Wednesday, January 25, 2012

More Tales from School - Compassion


I just spent half an hour talking on and off with a really angry guy. There aren't a lot of kids here this week as most of the schools are doing state testing and only a few of our folks don't have to go back and take them. I had a couple of kids working on the computer, typing drafts of their stories, and then I had one guy--I'll call him Frank even though it's a different kid than the last time I wrote about a Frank--who was just too pissed off to function.

We talked about it. He tends to punch walls when he's angry. Throws his phone too. He showed me where it was all cracked and hanging by a thread. I mentioned that, although I could tell he was pissed, he wasn't making a big show of it. He seemed calmly angry, strange as that sounds.

He talked with me a little about what was bugging him, keeping it vague enough so that I wouldn't know the details but would get a general picture. "It's just the way that people are today, you know?" I said that I know how it is for me and I imagine how it is for him, but no, I really don't know what it's like to be him, the things he has to go through. He looked at me weird when I said it. I told him, "your life is complicated in ways that my life isn't. Mine's complicated in ways that yours isn't. I don't know the ins and outs of what you're living through, but I know what it's like to be mad, sad, tired, and wondering what it's all for."
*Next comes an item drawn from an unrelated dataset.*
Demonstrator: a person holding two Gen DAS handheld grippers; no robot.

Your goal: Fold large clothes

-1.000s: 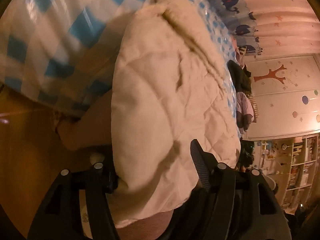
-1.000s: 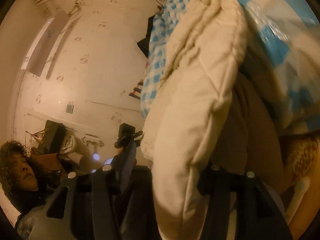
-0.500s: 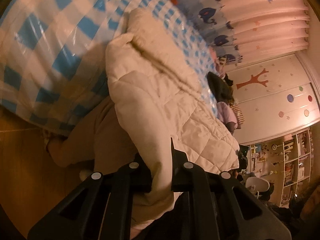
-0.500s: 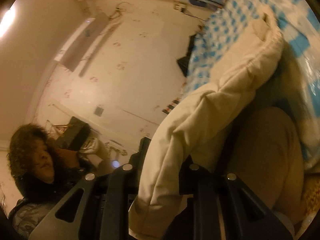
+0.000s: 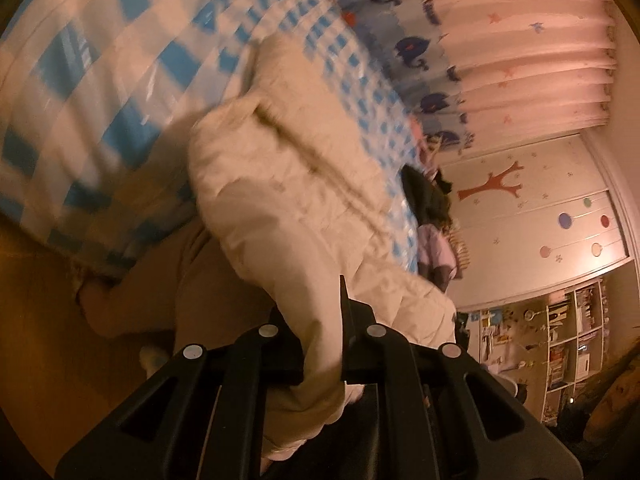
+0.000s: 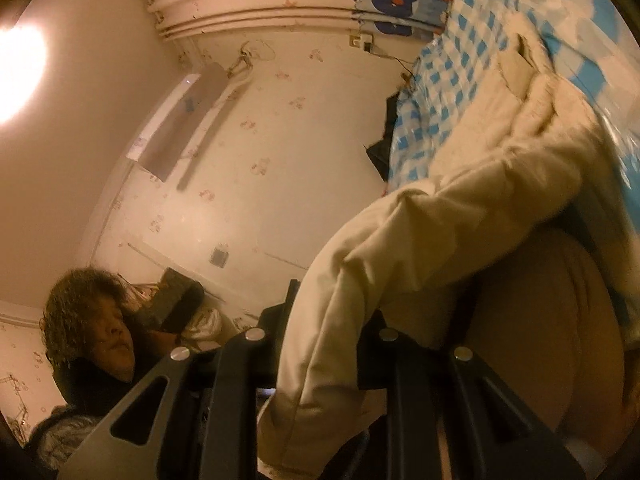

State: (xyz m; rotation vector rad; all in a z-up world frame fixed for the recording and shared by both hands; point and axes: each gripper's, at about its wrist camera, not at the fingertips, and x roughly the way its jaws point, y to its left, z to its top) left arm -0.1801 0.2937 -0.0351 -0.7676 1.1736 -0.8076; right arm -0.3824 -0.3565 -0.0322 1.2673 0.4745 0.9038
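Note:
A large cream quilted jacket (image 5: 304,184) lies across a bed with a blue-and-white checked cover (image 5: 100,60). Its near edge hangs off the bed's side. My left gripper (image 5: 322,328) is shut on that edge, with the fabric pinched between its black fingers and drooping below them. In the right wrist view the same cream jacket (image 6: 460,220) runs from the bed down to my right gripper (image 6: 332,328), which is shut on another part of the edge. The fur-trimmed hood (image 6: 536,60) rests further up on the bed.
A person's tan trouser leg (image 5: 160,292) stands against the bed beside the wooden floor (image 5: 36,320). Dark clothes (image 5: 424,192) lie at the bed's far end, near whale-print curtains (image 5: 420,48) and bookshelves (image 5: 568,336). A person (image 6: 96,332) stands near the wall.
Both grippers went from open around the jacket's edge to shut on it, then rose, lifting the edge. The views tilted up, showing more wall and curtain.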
I could have talked to him then about compassion, explained the word and gone all lecture on him, but I tend to stay away from teaching things I don't know how to do very well yet. I'm learning compassion and, had I been able to understand the power of it years ago, I think I would have thrown most everything else aside and worked on nothing else. As it is, I'm seeing how it threads though everything I do, or at least I'm understanding how much better my life is when compassion permeates my whole life.
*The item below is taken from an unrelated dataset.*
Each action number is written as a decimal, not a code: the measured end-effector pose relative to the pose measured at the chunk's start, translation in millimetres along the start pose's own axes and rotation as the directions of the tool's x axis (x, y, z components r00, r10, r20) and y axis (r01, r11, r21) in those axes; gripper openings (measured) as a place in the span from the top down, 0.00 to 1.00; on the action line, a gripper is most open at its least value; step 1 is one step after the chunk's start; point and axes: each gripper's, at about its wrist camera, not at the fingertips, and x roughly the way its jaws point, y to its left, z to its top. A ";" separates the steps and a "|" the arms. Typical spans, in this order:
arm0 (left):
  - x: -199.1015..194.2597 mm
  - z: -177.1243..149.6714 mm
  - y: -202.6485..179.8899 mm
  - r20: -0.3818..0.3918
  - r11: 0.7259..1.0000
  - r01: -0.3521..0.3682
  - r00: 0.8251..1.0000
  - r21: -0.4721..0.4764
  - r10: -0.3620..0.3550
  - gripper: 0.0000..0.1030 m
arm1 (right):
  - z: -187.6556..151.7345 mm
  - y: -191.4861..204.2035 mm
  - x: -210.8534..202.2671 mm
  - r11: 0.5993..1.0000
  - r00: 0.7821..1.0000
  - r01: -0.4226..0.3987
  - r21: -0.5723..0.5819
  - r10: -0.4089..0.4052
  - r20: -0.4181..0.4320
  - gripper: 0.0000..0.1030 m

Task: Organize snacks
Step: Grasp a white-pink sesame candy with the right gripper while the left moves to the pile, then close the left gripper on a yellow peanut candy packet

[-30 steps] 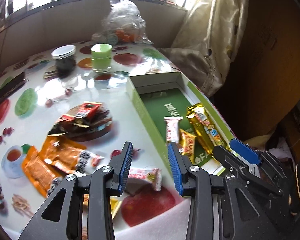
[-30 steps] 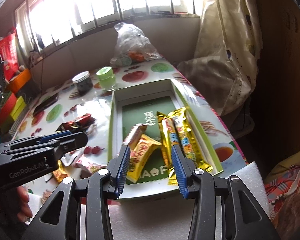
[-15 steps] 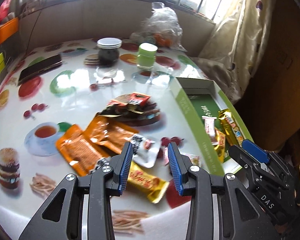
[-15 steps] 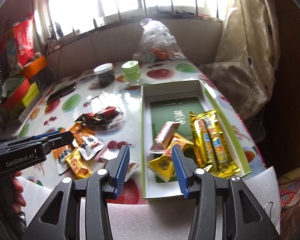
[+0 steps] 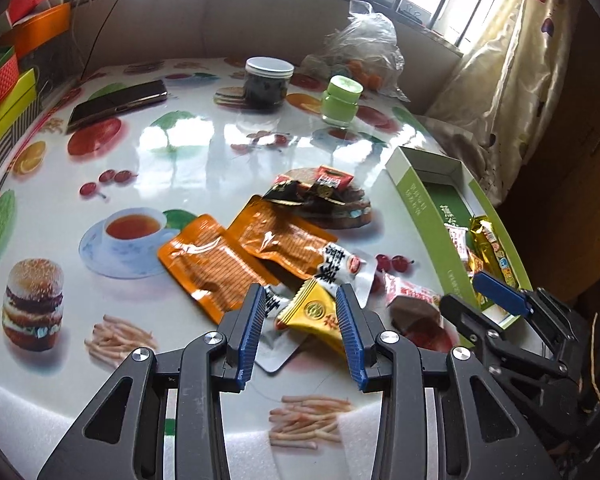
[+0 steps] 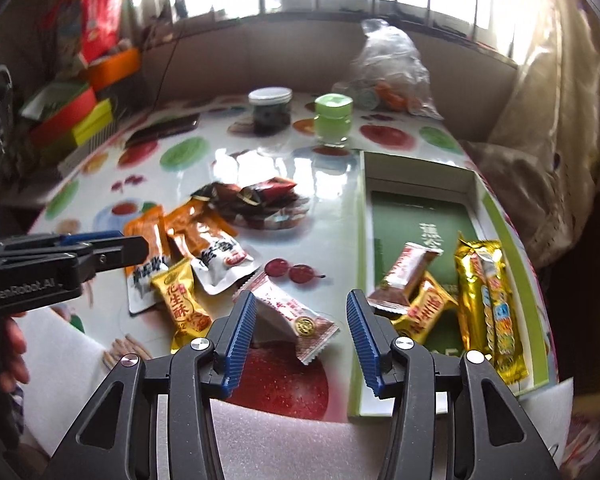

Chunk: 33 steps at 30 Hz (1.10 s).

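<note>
A glossy counter [image 5: 204, 148] printed with fruit, burgers and teacups carries loose snacks and a green box [image 6: 500, 216] for sorting them.

In the left wrist view, the left gripper [image 5: 300, 324] hangs over the snack pile, its blue-padded fingers spread a little with nothing pinched. A yellow triangular packet [image 5: 314, 314] lies on the counter, seen in the gap between them. At 11 o'clock from it lie two orange pouches [image 5: 236, 252], and at 12 o'clock a heap of dark red wrappers [image 5: 320, 192].

In the right wrist view, the right gripper [image 6: 300, 332] has its fingers spread wider; they have just been opening. A white and red candy packet [image 6: 292, 312] lies on the counter between them, not gripped. The green box sits at 2 o'clock from this gripper, along the counter's right edge. It holds gold foil bars [image 6: 486, 300], a yellow packet [image 6: 428, 312] and a brown and white candy [image 6: 404, 276].

At the far side of the counter, toward 12 o'clock, stand a dark jar with a white lid [image 6: 270, 110] and a green jar [image 6: 333, 118], with a clear plastic bag [image 6: 388, 68] behind them. A phone [image 5: 118, 102] lies at 10 o'clock.
</note>
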 end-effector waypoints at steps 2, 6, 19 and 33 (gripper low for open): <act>1.2 -2.1 3.3 -0.007 1.000 -0.006 1.000 -0.008 0.006 0.63 | 1.6 6.4 6.2 0.999 1.000 -0.008 -0.042 0.007 -0.016 0.55; 3.3 -5.1 9.8 -0.017 1.000 -0.009 1.000 -0.025 0.009 0.63 | 2.5 16.9 19.8 0.994 0.999 0.001 -0.108 -0.007 -0.051 0.54; 6.1 -9.6 23.8 -0.029 0.998 0.001 1.000 -0.058 -0.003 0.63 | 2.4 27.3 49.9 0.988 0.988 0.021 -0.154 -0.044 -0.151 0.71; 6.2 -15.0 29.2 -0.049 0.996 0.041 0.998 -0.080 -0.045 0.63 | -5.7 45.5 42.6 0.993 0.978 -0.119 -0.027 0.113 -0.174 0.80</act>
As for Frank, he's not without compassion. He gets it more than I think he would like to think. Behind the things he says ("That guy is dead when I catch him," "I hate this fucking place and everybody in it," "I'll walk out whenever I fucking feel like it") there are questions. "Why is my girl interested in that guy more than me?" "Why doesn't everyone in this school hate me?" "How come I stay in this school when I could just walk right out?" The way he looks at me when we talk shows me that he's trying to figure the world out just like any other kid. It's just that Frank is a whole lot more edgy than most kids in most schools.

In a lot of ways, he's Holden Caulfield. Go figure.

Frank's sense of compassion is dulled because he doesn't experience compassion very often in his life. I know some of the back story and I'll keep it to myself, but it's enough to say that his life has sucked. No kid should live the way that he lives. No kid should have experienced things he has. So, he's not exactly used to thinking about things from another's point of view. When he experiences that with me, it's a bit shocking for him. He has to think twice.

And that's what education is about for me: getting people to think again.

Speaking of which, I watched the State of the Union last night, after writing that I won't vote for President Obama again. A friend chided me: "Really? Who are you going to vote for then? Ron Paul? Newt? Mitt? Are you kidding?"

I have had some time to think again. I'm still so disappointed in Obama the President. I feel better about having voted for him last time because last night I saw again Obama the Candidate and he is an awesome sight to behold. Like Frank, I'm disillusioned with how the world works. I wanted things to be better. I wanted Obama to change the world. My friend says that he needs more than four years to do that. I suspect she's right but I also know that eight years won't do it either.

Someday someone is going to come along who is going to speak to me the way that I spoke to Frank. He or she is going to know what I need and do their best to provide it. He or she is going to be a whole lot less focused on the way things have to work, the way the system grinds on, and they will step away from all that and create something new. That's all I was trying to do today with Frank. I told him a little about how I use writing to change my world by changing myself. I'm waiting for Barack Obama to change the world too. Maybe I should show him a little compassion. It's got to be a tough job. Tougher than what I have to do which is simply to write on.